▶ [Supplied data]:

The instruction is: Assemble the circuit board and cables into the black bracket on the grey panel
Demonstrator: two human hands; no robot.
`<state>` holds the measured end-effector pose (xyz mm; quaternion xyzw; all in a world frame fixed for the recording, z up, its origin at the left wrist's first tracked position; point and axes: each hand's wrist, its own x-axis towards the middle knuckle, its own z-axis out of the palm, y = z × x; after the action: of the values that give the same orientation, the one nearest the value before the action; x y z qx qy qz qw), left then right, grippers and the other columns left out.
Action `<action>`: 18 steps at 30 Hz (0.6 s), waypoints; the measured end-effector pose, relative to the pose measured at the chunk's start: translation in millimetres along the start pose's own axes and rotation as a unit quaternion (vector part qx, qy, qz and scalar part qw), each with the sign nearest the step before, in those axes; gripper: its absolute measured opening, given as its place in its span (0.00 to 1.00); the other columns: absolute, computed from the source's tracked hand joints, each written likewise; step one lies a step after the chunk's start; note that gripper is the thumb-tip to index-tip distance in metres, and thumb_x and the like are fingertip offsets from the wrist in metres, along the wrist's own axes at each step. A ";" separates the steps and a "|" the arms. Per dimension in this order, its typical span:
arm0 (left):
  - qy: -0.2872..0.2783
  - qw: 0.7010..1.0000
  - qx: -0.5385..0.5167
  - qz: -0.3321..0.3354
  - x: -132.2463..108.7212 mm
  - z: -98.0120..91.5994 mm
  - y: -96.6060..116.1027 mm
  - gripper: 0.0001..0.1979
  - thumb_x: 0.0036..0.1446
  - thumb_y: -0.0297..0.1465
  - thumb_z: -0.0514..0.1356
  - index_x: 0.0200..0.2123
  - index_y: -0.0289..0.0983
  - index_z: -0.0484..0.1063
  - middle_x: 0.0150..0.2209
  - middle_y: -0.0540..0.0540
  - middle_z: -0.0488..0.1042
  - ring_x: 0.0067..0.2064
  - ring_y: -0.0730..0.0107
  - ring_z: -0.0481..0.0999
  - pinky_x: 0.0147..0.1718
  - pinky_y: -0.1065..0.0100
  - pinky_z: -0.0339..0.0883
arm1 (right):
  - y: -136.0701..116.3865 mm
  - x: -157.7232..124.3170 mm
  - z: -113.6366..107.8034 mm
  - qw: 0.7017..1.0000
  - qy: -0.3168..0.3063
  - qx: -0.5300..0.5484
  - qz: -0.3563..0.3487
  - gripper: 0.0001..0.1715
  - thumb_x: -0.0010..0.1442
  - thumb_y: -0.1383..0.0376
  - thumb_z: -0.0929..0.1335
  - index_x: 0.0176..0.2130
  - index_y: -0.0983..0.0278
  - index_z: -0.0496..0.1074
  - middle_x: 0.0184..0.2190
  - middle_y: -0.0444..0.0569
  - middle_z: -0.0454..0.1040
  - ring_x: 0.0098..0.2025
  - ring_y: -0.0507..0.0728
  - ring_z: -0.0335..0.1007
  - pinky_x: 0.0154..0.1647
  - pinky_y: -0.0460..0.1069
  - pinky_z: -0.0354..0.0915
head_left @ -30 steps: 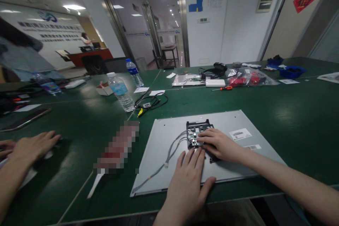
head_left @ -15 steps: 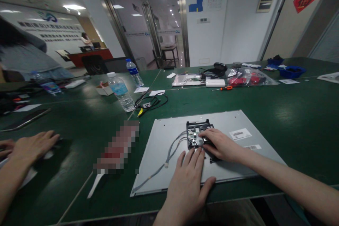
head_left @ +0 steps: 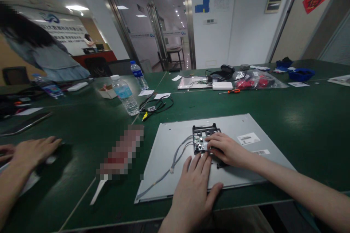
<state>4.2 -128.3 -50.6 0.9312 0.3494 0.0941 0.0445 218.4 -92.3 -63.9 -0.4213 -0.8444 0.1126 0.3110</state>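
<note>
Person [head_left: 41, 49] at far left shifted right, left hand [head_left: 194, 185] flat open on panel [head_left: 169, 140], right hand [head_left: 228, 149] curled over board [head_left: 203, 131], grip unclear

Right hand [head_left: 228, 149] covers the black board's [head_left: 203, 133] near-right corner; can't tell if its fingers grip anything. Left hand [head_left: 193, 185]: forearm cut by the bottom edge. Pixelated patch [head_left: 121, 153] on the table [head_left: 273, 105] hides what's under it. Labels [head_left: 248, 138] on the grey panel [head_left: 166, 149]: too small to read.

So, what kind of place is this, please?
Probably an electronics assembly or repair workshop in an office: a long green worktable, a grey metal panel with a circuit board, an orange-handled screwdriver and bagged red parts.
</note>
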 end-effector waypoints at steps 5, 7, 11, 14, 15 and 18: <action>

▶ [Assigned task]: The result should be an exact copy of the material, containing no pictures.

▶ [Response]:
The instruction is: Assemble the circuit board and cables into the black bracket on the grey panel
Demonstrator: two human hands; no robot.
`<state>` holds the measured end-effector pose (xyz mm; quaternion xyzw; all in a world frame fixed for the recording, z up, its origin at the left wrist's first tracked position; point and axes: each hand's wrist, its own x-axis towards the middle knuckle, its own z-axis out of the palm, y = z × x; after the action: of the values that give the same orientation, the one nearest the value before the action; x y z qx qy qz qw), left then right, grippers and the other columns left out.
Action `<action>`: 18 steps at 30 Hz (0.6 s), waypoints; the measured end-effector pose, relative to the pose measured at the chunk's start: translation in millimetres along the start pose's own axes and rotation as a unit quaternion (vector part qx, qy, qz and scalar part qw), each with the sign nearest the step before, in those axes; gripper: its absolute measured opening, given as its place in its span (0.00 to 1.00); the other columns: absolute, computed from the source's tracked hand joints, each written likewise; step one lies a step after the chunk's start; note that gripper is the thumb-tip to index-tip distance in metres, and thumb_x and the like are fingertip offsets from the wrist in metres, along the wrist's own axes at each step. A ";" separates the steps and a "|" the arms. Per dimension in this order, its typical span:
arm0 (left):
  - qy: -0.2872..0.2783
  - qw: 0.7010..1.0000
  - qx: -0.5385..0.5167
  - qz: -0.3321..0.3354
  - x: -132.2463..108.7212 mm
  - z: -98.0120..91.5994 mm
  - y: -96.6060..116.1027 mm
  - gripper: 0.0001..0.1979
  - thumb_x: 0.0036..0.1446
  - thumb_y: -0.0297..0.1465
  - thumb_z: -0.0514..0.1356
  - index_x: 0.0200..0.2123
  - index_y: -0.0289..0.0983
  - index_z: -0.0484..0.1063
  - middle_x: 0.0150..0.2209
  - middle_y: -0.0540..0.0540
  - middle_z: -0.0488..0.1042
  - ring_x: 0.0067..0.2064
  - ring_y: -0.0730..0.0107
  - ring_z: -0.0481..0.0999
  - pinky_x: 0.0147..0.1718
  - pinky_y: -0.1065..0.0100
  - pinky_z: -0.0339..0.0883
arm1 (right):
  - y: -136.0701..116.3865 mm
  - x: -157.7232..124.3170 mm
  - z: -113.6366..107.8034 mm
  - qw: 0.7017..1.0000
  - qy: -0.3168..0.3063
  - qx: -0.5300..0.5484
  - qz: -0.3563..0.3487
  - gripper: 0.0001..0.1715
  - thumb_x: -0.0010..0.1442
  - thumb_y: -0.1383..0.0376
  - thumb_z: -0.0929..0.1335
  - index_x: 0.0176..0.2130
  - index_y: -0.0983..0.0278
  - index_z: -0.0496..0.1074
  - middle_x: 0.0184..0.2190
  - middle_y: -0.0444..0.0569
  - middle_z: -0.0454..0.1040
  - ring_x: 0.0098..0.2025
  - ring_y: -0.0507..0.0728
  - ring_z: -0.0335..0.1007
  - pinky_x: 0.0154..0.1647
  - pinky_y: -0.0460..0.1069
  - pinky_z: -0.0354..0.0915
head_left @ -30 steps: 
head_left @ -15 steps: 
head_left @ +0 steps: 
<state>4.2 -128.3 -50.6 0.9312 0.3494 0.0941 0.0445 218.4 -92.3 -63.9 -0.4213 -0.8444 0.1126 0.3110</state>
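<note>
Person [head_left: 41, 49] at far left shifted right, left hand [head_left: 194, 185] flat open on panel [head_left: 169, 140], right hand [head_left: 228, 149] curled over board [head_left: 203, 131], grip unclear

Right hand [head_left: 228, 149] covers the black board's [head_left: 203, 133] near-right corner; can't tell if its fingers grip anything. Left hand [head_left: 193, 185]: forearm cut by the bottom edge. Pixelated patch [head_left: 121, 153] on the table [head_left: 273, 105] hides what's under it. Labels [head_left: 248, 138] on the grey panel [head_left: 166, 149]: too small to read.

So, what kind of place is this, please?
Probably an electronics assembly or repair workshop in an office: a long green worktable, a grey metal panel with a circuit board, an orange-handled screwdriver and bagged red parts.
</note>
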 end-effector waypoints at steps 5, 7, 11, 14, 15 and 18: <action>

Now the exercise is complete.